Nie była zła na Luke'a. Kimże była, by złościć się za taką rzecz? Dopóki nie przychodził codziennie pijany, ona czuła się z tym w porządku. Była właściwie nieco rozbawiona pijanym Lucasem i jego równie pijanymi słowami, które wyrzucał z siebie jak karabin.
- Chryste, moja głowa - jęknął Luke, nadal nie otwierając swoich oczu.
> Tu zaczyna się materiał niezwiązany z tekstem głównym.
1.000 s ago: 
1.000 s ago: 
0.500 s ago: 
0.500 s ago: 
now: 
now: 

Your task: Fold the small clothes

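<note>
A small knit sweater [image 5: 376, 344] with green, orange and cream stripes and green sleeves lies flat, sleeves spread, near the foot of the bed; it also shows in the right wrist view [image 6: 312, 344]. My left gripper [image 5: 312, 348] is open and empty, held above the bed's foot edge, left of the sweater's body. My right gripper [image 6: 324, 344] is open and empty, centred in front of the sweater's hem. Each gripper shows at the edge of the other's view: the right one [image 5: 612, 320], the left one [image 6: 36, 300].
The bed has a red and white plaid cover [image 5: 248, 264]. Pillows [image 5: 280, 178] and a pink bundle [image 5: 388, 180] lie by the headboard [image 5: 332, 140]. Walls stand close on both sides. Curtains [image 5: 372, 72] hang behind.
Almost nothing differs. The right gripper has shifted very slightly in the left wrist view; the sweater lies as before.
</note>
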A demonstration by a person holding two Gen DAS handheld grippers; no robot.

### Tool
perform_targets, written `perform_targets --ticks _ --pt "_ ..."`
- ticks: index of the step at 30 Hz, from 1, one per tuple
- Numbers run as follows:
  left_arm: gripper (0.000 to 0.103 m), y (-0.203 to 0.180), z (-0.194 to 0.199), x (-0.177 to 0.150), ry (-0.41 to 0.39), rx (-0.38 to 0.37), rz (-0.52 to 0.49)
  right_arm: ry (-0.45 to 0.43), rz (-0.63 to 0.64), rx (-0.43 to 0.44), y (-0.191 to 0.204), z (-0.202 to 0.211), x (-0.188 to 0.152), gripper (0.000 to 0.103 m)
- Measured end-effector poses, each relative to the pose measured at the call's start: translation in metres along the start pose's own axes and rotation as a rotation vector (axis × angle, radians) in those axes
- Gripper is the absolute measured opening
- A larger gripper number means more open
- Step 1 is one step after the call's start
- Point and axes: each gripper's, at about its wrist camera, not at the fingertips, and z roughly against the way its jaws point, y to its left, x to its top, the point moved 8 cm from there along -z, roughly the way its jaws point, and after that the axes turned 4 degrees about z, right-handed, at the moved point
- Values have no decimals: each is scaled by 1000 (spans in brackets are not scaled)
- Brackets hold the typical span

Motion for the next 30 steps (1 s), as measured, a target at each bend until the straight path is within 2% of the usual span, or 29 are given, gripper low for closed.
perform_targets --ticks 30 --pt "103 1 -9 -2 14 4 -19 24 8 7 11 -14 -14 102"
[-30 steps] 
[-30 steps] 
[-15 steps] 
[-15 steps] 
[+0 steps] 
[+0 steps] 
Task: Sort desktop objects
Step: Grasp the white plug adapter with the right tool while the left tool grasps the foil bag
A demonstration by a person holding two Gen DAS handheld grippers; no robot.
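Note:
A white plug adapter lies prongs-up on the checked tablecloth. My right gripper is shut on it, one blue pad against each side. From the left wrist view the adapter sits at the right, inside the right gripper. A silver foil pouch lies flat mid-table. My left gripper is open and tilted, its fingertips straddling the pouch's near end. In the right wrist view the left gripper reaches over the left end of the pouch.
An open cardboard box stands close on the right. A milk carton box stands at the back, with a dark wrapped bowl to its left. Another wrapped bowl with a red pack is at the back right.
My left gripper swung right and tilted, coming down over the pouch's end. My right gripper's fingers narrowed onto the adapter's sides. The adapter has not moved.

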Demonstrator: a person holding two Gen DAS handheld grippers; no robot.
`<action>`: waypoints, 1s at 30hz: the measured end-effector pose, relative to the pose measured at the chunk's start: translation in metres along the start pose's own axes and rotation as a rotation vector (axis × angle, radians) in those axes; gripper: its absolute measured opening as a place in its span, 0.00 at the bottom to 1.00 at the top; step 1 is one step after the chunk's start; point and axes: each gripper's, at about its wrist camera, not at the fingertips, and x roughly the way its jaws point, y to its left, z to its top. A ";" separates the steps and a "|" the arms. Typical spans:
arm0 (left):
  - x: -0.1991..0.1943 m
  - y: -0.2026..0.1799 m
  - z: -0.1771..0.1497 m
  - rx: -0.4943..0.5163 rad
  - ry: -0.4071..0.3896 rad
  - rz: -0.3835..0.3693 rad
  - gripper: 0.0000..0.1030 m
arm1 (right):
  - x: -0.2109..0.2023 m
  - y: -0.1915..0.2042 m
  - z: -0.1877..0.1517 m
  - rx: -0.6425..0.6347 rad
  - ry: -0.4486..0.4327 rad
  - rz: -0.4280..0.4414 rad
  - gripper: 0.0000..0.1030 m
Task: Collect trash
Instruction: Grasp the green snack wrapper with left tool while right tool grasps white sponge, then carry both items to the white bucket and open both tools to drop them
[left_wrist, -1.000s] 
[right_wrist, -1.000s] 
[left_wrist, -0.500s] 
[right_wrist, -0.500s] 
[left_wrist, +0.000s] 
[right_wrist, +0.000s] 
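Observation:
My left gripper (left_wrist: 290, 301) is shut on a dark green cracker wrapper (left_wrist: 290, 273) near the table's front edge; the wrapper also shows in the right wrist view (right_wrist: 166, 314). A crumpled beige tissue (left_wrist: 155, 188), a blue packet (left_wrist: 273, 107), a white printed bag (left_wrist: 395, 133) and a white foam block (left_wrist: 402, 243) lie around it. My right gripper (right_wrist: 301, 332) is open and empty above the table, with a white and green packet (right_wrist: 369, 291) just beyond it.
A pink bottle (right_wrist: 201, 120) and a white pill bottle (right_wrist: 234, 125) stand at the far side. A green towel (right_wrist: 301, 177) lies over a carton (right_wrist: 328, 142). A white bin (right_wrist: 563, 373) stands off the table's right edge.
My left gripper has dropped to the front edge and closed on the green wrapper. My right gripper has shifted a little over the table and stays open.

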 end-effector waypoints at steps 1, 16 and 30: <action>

- Kac morderca nie ma serca - zanuciła, siadając na brzegu łóżka i gładząc jego roztrzepane włosy.
- Cholerna prawda.
W końcu przetarł oczy i spojrzał na Andie, mrużąc je przez wpadające słońce do pokoju, prosto na łóżko Luke'a. Obdarzył ją krzywym uśmiechem, walcząc z bólem głowy, który prawdopodobnie przyćmił jego umysł.
- Jak wielkie bzdury wczoraj mówiłem? - zapytał, przenosząc policzek na jej uda.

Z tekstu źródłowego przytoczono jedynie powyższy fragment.